Em sua propriedade na localidade Serra Branca, a 36 quilômetros da cidade, “Galego das Peles” conseguiu lucrar no ano passado cerca de R$ 12 mil com a produção de mel.
Se produtores e agricultores estão satisfeitos com a atividade, as empresas exportadoras que se instalaram em São Raimundo Nonato também não têm motivos para queixas. Uma delas, a catarinense Prodapys, movimentou somente na safra passada 500 mil toneladas de mel e a perspectiva é de que em 2011 possa se aproximar de um milhão de toneladas.

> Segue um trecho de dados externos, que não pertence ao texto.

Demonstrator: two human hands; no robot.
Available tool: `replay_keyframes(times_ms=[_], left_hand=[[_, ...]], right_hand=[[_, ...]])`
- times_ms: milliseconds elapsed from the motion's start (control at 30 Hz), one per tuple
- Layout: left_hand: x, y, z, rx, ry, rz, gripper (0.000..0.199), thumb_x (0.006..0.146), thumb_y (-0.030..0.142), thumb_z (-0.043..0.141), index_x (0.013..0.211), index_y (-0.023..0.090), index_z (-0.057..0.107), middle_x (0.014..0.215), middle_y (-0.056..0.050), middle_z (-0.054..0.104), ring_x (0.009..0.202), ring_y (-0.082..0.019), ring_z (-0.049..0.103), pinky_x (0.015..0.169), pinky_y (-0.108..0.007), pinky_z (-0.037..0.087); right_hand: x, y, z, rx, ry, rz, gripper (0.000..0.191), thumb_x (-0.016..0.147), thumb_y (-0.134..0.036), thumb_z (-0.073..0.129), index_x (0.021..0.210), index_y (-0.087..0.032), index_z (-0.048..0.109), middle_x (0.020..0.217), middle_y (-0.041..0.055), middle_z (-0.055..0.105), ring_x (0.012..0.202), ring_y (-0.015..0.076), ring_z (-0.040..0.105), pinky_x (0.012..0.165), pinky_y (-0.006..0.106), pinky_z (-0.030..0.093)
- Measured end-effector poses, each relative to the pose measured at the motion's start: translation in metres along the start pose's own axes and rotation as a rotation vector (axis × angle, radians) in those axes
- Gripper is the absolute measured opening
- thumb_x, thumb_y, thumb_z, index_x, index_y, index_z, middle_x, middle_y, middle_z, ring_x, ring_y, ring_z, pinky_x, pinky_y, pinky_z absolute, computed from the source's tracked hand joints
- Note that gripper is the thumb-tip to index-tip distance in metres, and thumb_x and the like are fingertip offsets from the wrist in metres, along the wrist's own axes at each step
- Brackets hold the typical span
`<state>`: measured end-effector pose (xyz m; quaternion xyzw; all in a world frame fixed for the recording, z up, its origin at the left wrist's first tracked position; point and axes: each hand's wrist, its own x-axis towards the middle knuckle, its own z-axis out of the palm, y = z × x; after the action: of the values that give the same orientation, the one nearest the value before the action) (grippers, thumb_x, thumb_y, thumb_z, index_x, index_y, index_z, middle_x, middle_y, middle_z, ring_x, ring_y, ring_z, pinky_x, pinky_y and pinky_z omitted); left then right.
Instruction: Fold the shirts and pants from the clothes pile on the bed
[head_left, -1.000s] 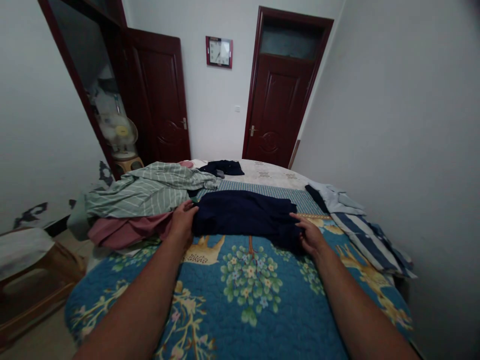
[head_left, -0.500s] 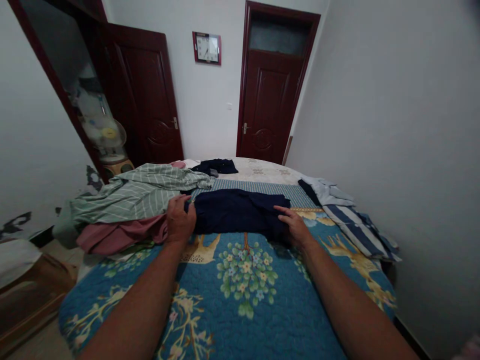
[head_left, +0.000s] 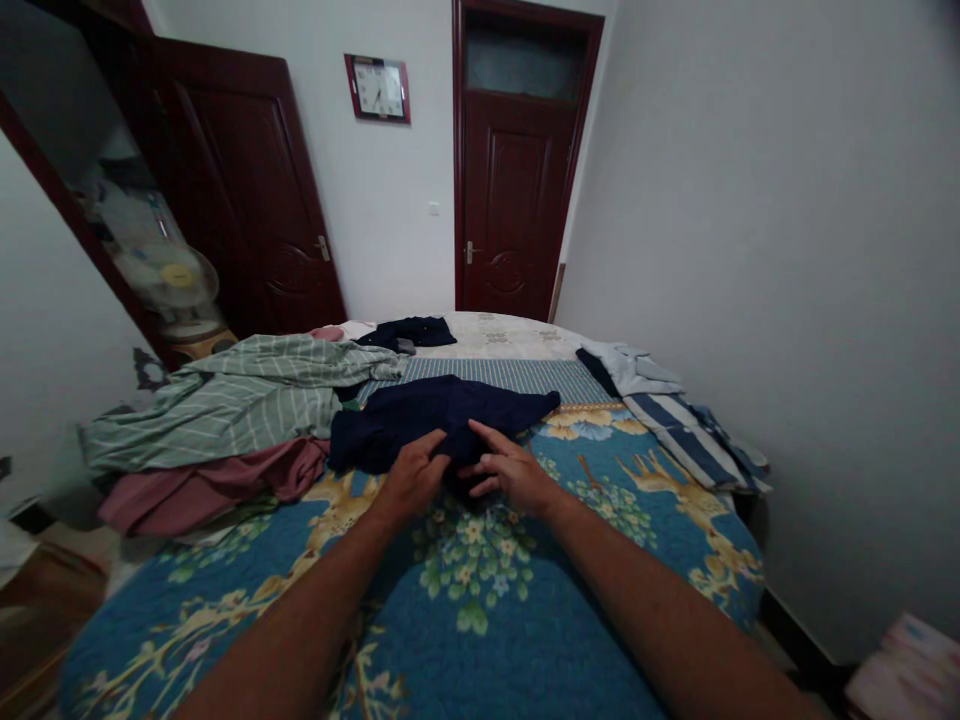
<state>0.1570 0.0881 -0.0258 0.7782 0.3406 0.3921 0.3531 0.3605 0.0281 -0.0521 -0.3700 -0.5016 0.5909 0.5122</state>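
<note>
A dark navy garment [head_left: 420, 405] lies across the bed in front of me, bunched in its middle, with a narrow end pointing right. My left hand [head_left: 414, 475] is at its near edge, thumb and fingers closed on the cloth. Close beside it, my right hand [head_left: 517, 475] touches the garment with the index finger stretched over it and the other fingers apart. A dark fold hangs between the two hands; its underside is hidden.
On the left lie a green striped cloth [head_left: 247, 400] and a pink garment [head_left: 217, 487]. Folded clothes, one striped blue and white [head_left: 682, 435], are stacked on the right. Another dark garment [head_left: 424, 331] rests at the back of the flowered bedspread [head_left: 570, 620].
Both hands have come inward from the garment's two ends to its near middle. The garment has gone from a flat folded strip to a bunched shape. The view has turned slightly right.
</note>
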Motion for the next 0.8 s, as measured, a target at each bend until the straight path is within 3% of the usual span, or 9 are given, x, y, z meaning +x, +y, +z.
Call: replay_keyframes(times_ms=[133, 233, 300, 400, 467, 533, 633, 700, 800], left_hand=[[0.001, 0.01, -0.022, -0.202, -0.169, -0.011, 0.025, 0.082, 0.03, 0.059, 0.089, 0.019, 0.08, 0.099, -0.005, 0.077, 0.101, -0.027, 0.066, 0.094, -0.034, 0.051], [-0.003, 0.015, -0.027, -0.414, -0.294, -0.112, 0.024, 0.079, 0.033, 0.064, 0.083, 0.016, 0.08, 0.101, -0.009, 0.078, 0.099, -0.028, 0.068, 0.09, -0.035, 0.052], [-0.005, 0.012, -0.031, -0.492, -0.205, -0.21, 0.026, 0.073, 0.035, 0.067, 0.085, 0.016, 0.081, 0.101, -0.01, 0.079, 0.098, -0.03, 0.069, 0.086, -0.036, 0.053], [-0.005, 0.0, -0.044, -0.515, 0.125, -0.267, 0.034, 0.061, 0.033, 0.07, 0.089, 0.018, 0.081, 0.103, -0.009, 0.08, 0.104, -0.033, 0.069, 0.088, -0.036, 0.054], [-0.002, -0.008, -0.056, -0.544, 0.254, -0.288, 0.036, 0.058, 0.033, 0.07, 0.09, 0.018, 0.079, 0.102, -0.007, 0.08, 0.103, -0.031, 0.069, 0.088, -0.035, 0.055], [0.001, -0.014, -0.069, -0.59, 0.228, -0.323, 0.029, 0.061, 0.034, 0.07, 0.085, 0.019, 0.075, 0.088, -0.003, 0.077, 0.085, -0.025, 0.069, 0.076, -0.033, 0.055], [0.007, -0.019, -0.084, -0.595, 0.082, -0.336, 0.019, 0.065, 0.033, 0.074, 0.075, 0.02, 0.064, 0.065, 0.004, 0.063, 0.058, -0.014, 0.056, 0.057, -0.025, 0.045], [0.009, -0.022, -0.089, -0.557, 0.049, -0.364, 0.023, 0.063, 0.03, 0.079, 0.077, 0.02, 0.063, 0.063, 0.006, 0.061, 0.055, -0.012, 0.054, 0.055, -0.022, 0.042], [0.011, -0.029, -0.092, -0.496, 0.063, -0.467, 0.035, 0.065, 0.034, 0.084, 0.093, 0.021, 0.068, 0.074, 0.004, 0.071, 0.063, -0.016, 0.064, 0.06, -0.024, 0.048]], right_hand=[[0.012, 0.009, -0.022, -0.308, 0.282, 0.069, 0.086, 0.084, -0.023, 0.059, 0.168, -0.028, 0.037, 0.082, 0.0025, 0.074, 0.067, 0.0215, 0.072, 0.056, 0.031, 0.057], [0.019, 0.012, -0.049, -0.451, 0.455, 0.059, 0.084, 0.083, -0.021, 0.055, 0.166, -0.024, 0.041, 0.068, -0.0003, 0.068, 0.055, 0.0209, 0.065, 0.053, 0.032, 0.055], [0.022, 0.012, -0.07, -0.576, 0.527, 0.006, 0.077, 0.08, -0.019, 0.054, 0.156, -0.023, 0.054, 0.071, 0.0002, 0.069, 0.057, 0.0201, 0.065, 0.059, 0.033, 0.056], [0.023, 0.009, -0.102, -0.769, 0.624, -0.082, 0.057, 0.077, -0.019, 0.051, 0.129, -0.02, 0.073, 0.08, 0.0028, 0.071, 0.068, 0.0213, 0.067, 0.074, 0.037, 0.059], [0.024, 0.006, -0.118, -0.873, 0.684, -0.149, 0.046, 0.079, -0.021, 0.05, 0.117, -0.019, 0.076, 0.087, 0.0053, 0.072, 0.08, 0.0239, 0.069, 0.085, 0.04, 0.058], [0.025, 0.005, -0.13, -0.971, 0.749, -0.231, 0.037, 0.081, -0.023, 0.051, 0.107, -0.019, 0.076, 0.097, 0.0088, 0.071, 0.096, 0.0268, 0.068, 0.098, 0.044, 0.055], [0.027, 0.004, -0.138, -1.059, 0.844, -0.361, 0.027, 0.081, -0.02, 0.052, 0.097, -0.019, 0.073, 0.124, 0.016, 0.066, 0.127, 0.0302, 0.059, 0.115, 0.047, 0.045], [0.027, 0.003, -0.139, -1.063, 0.872, -0.443, 0.025, 0.082, -0.019, 0.051, 0.098, -0.019, 0.071, 0.143, 0.0186, 0.057, 0.143, 0.03, 0.048, 0.123, 0.047, 0.037], [0.026, -0.002, -0.137, -1.055, 0.905, -0.548, 0.024, 0.083, -0.018, 0.048, 0.099, -0.018, 0.066, 0.159, 0.019, 0.046, 0.152, 0.0287, 0.039, 0.129, 0.049, 0.03]])
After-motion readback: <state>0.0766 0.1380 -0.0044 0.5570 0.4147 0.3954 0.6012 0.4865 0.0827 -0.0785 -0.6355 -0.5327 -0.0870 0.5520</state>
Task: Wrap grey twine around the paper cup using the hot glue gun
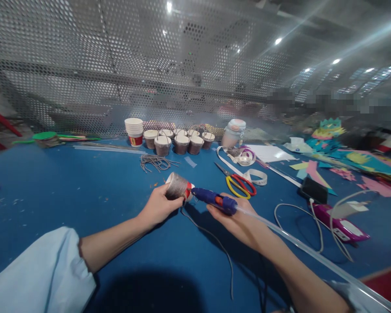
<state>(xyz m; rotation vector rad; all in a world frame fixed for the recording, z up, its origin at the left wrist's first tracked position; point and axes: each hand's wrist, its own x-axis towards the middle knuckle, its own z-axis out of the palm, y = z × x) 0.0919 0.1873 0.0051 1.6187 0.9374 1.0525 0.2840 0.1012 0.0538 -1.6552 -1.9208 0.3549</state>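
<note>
My left hand point(163, 204) is closed around a paper cup point(177, 187) lying tilted on its side, mostly wrapped in grey cord with a red band showing near its right end. From the cup a loose tail of grey cord point(211, 234) trails down over the blue table. In my right hand point(231, 221) is a blue hot glue gun point(215, 200), its nozzle at the cup's red band; whether it touches I cannot tell. A long clear glue stick point(299, 239) sticks out of the gun's back end. Scissors point(237, 184) with red and yellow handles lie beyond my right hand.
Several cord-wrapped cups point(181, 144) stand at the back beside a stack of paper cups point(134, 131). Nearby lie a bundle of grey cords point(158, 163), a white ribbon point(256, 177) and a jar point(233, 132). To the right are a phone point(313, 190) and a magenta power strip point(342, 226) with cables.
</note>
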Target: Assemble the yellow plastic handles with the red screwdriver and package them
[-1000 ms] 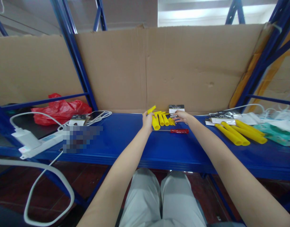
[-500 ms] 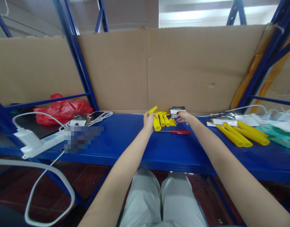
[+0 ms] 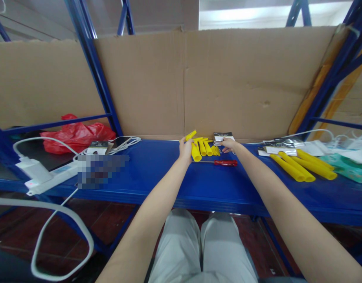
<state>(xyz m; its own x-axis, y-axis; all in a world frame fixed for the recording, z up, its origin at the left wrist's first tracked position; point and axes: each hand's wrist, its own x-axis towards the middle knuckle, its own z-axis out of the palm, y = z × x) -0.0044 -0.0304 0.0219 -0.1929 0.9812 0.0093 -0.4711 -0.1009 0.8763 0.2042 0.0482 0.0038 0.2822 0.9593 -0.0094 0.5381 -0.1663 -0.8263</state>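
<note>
My left hand (image 3: 186, 149) is closed on a yellow plastic piece (image 3: 191, 135) whose end sticks up past the fingers. Against that hand lies a yellow tube (image 3: 196, 153), its open end toward me. Several shorter yellow tubes (image 3: 208, 149) and small flat yellow parts (image 3: 216, 151) lie in a row to its right. My right hand (image 3: 228, 145) has its fingers bent together just in front of a black and white box (image 3: 223, 136); what they pinch, if anything, is too small to make out. A screwdriver (image 3: 225, 162) with a red handle lies nearer to me.
On the right of the blue shelf (image 3: 157, 173) lie larger yellow tubes (image 3: 289, 168), black and white packets (image 3: 279, 147) and a green packet (image 3: 348, 167). A power strip (image 3: 55, 177), white cables (image 3: 128, 144) and a red bag (image 3: 80, 135) occupy the left. Cardboard (image 3: 228, 82) stands behind.
My right fingers have drawn together and shifted slightly in front of the box. My left hand keeps its hold on the yellow piece. The view has tilted down a little.
</note>
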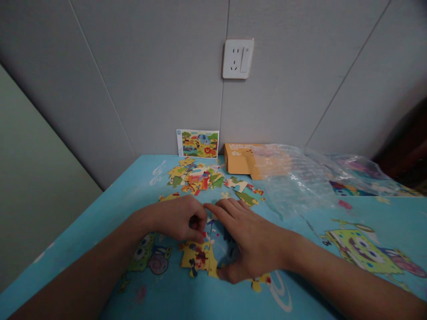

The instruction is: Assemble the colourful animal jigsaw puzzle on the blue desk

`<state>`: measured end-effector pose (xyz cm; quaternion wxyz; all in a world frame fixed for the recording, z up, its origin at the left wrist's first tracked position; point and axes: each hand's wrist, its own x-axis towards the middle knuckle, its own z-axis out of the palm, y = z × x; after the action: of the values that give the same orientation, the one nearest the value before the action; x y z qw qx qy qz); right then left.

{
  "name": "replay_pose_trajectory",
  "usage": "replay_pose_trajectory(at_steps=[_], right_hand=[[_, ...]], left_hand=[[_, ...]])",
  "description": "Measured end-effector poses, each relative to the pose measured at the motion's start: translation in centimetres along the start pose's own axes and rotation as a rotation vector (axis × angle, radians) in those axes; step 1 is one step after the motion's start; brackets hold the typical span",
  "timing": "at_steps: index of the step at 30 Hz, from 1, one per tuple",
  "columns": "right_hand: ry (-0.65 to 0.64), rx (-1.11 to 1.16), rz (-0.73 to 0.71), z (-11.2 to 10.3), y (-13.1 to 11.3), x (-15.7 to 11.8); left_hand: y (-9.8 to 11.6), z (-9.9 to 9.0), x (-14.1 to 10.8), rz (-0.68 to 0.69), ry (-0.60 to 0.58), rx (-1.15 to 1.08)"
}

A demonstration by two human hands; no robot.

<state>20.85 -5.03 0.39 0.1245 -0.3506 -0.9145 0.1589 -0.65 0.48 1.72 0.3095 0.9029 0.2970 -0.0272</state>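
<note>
Partly joined jigsaw puzzle pieces [199,258] lie on the blue table cover, yellow at the near left with blue parts between my hands. My left hand [182,217] is at their left side, fingers curled and thumb pinched in against a red and white puzzle piece [205,236]; the fingertips are partly hidden. Over the right part of the joined pieces my right hand [245,242] lies spread. Its thumb tip touches the lower edge by a yellow piece, and its fingers reach across the top. That hand covers some of the puzzle.
Loose puzzle pieces [198,178] are heaped behind my hands, with several more [247,191] to the right. A picture card [199,144] leans on the wall beside an orange box [238,160]. Clear plastic packaging [296,182] spreads over the right back. A socket [238,59] is on the wall.
</note>
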Motion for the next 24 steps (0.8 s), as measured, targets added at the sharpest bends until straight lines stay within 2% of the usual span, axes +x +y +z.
replay_pose_trajectory(at_steps=[10, 19, 22, 24], right_hand=[[-0.018, 0.052, -0.083, 0.0, 0.8, 0.2], [-0.016, 0.065, -0.089, -0.1, 0.8, 0.3], [0.011, 0.056, -0.092, -0.4, 0.6, 0.5], [0.072, 0.031, -0.085, -0.4, -0.2, 0.5]], left_hand=[[0.0, 0.2, 0.0, -0.011, -0.009, -0.048], [0.6, 0.5, 0.2, -0.027, 0.004, -0.031], [0.6, 0.8, 0.5, -0.037, 0.043, -0.012], [0.5, 0.9, 0.6, -0.029, 0.057, -0.007]])
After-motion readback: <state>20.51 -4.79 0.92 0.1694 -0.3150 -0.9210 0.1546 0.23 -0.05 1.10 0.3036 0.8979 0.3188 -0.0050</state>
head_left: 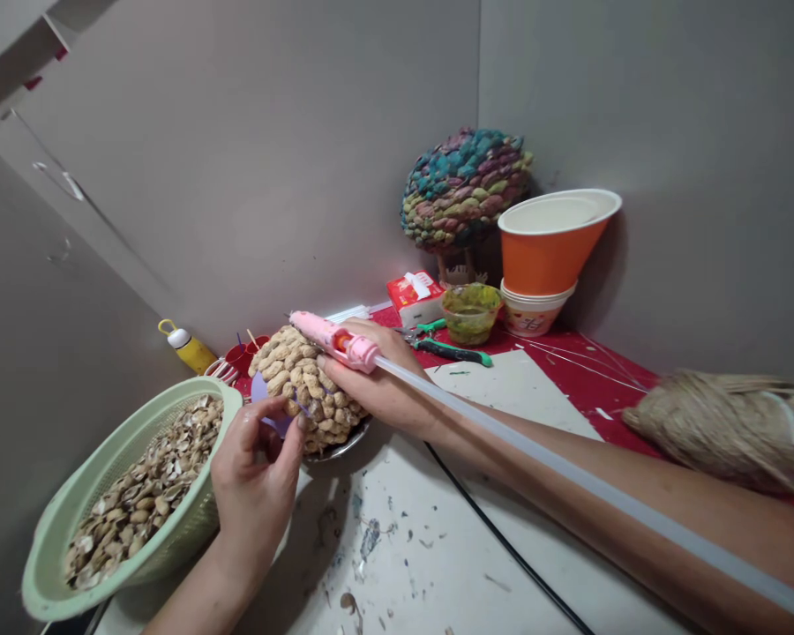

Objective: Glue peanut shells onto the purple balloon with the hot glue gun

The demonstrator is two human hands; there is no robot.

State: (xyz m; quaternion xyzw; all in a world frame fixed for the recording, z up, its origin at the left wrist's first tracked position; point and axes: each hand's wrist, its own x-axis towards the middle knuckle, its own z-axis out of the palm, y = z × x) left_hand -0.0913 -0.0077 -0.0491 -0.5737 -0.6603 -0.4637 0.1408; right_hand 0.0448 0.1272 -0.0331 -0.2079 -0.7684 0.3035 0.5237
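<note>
A dome covered with peanut shells (308, 379) sits on a metal bowl (344, 444), with a bare purple patch (259, 388) on its left side. My left hand (255, 467) is at the dome's near left side. Its thumb and forefinger pinch a peanut shell (294, 408) against the surface. My right hand (387, 375) rests over the dome's right side, its fingers around a pink hot glue gun (331, 337). The gun's nozzle points left above the dome. A long translucent glue stick (503, 429) runs from its back along my right forearm.
A green colander (46, 551) of peanut shells stands left. Behind are a yellow bottle (195, 354), tissue pack (415, 300), green-handled pliers (453, 353), stained plastic bowl (471, 316), coloured peanut-shell tree (467, 190) and orange bucket (552, 260). Twine (721, 428) lies right; a black cord (503, 538) crosses the table.
</note>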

A secretária executiva da empresa, Vilma dos Santos Castro, revela que do início da safra deste ano, em fevereiro, até agora, a Prodapys já alcançou o volume adquirido ano passado, daí a expectativa otimista. “A empresa trabalha com mel orgânico desde 2005 e acredita muito na potencialidade de São Raimundo Nonato” diz ela.
Como que para demonstrar a confiança, mostra o imenso entreposto construído na cidade, resultado de um investimento de R$ 1 milhão. Outras cinco empresas de grande porte estão instaladas em São Raimundo Nonato.
O sucesso do mel contagia a todos, até mesmo aos que não participam da atividade em nenhum de seus estágios. É o caso de Antônio Macedo, proprietário de uma loja de departamentos no centro da cidade. Ele revela que de seus 13 mil clientes em carteira, pelo menos dois mil apresentam a apicultura como principal fonte de renda. E mais: de seus 50 funcionários, vários têm na apicultura uma segunda atividade. “O mel hoje exerce uma grande influência em São Raimundo Nonato”.
Entre os funcionários apicultores, Macedo cita Natalino Ribeiro da Silva, 41 anos, há sete anos um dos líderes da comunidade Macaco. “Não criamos abelhas, as abelhas é que estão nos criando”, ensina Natalino, o comerciário e apicultor que ganhou este nome por ter nascido no dia de Natal.